Мсье Жанен прибежал в старом, засаленном жакете без воротничка, в домашних туфлях - он только что щупал кур и задавал корм кроликам. Тоже выразил сожаление, но нашел, что покойная поступила неосновательно.
- Можно покончить с собой,- говорил он Роберу.- У меня был племянник, молодой человек как вы, он выпивал по шести литров в день и под конец впал в меланхолию.
Робер несколько обиделся.
- Мсье Жанен, я не выпиваю и двух. Но Жанен не обратил на него внимания.

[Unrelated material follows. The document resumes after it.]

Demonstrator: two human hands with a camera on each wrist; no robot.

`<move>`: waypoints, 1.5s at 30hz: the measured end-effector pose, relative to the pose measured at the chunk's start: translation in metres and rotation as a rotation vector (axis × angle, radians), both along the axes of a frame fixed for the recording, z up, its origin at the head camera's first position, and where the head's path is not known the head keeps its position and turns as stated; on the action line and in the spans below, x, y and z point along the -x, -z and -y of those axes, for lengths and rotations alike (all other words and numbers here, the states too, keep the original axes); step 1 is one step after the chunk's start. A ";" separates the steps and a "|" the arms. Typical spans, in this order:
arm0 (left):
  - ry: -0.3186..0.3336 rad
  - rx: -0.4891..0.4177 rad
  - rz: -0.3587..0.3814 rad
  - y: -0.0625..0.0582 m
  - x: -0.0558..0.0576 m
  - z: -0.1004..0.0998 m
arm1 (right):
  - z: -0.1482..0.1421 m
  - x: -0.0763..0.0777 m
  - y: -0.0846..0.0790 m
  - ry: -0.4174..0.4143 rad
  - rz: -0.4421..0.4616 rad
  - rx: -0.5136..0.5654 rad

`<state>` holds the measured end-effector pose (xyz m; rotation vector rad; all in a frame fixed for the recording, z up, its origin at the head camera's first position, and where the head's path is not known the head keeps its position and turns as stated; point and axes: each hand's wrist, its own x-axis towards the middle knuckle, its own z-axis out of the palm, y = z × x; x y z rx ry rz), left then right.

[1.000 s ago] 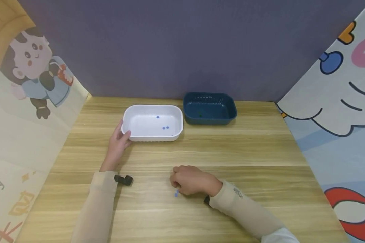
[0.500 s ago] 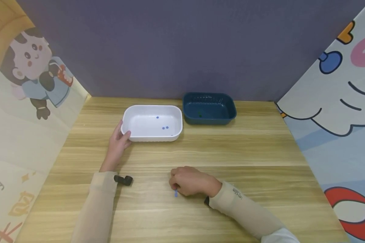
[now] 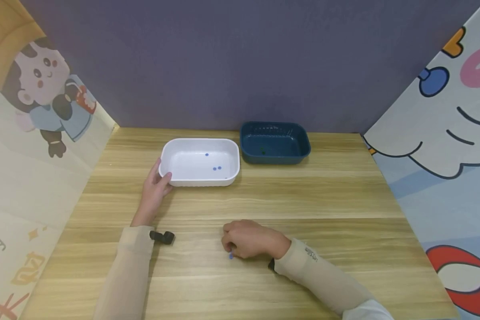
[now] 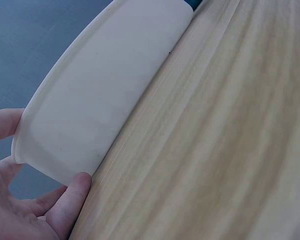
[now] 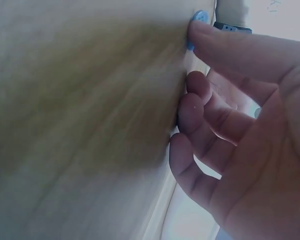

- Mais il etait sage, mon neven...[ Он был рассудительный, мой племянник... (фр.).] Он выбросился на мостовую из окна пятого этажа.
И Жанен почти ласково рассказал, как Этьенн проломил себе висок - это ничего не стоило родным.
- Tandis que cette insensee [Тогда как этот рассудительный человек (фр.)] - подумать только, всю ночь газ был открыт, сколько это выходит кубических метров? А кто будет платить?
Робер ничего не мог ответить. Он заметил лишь, что русские вообще странные люди.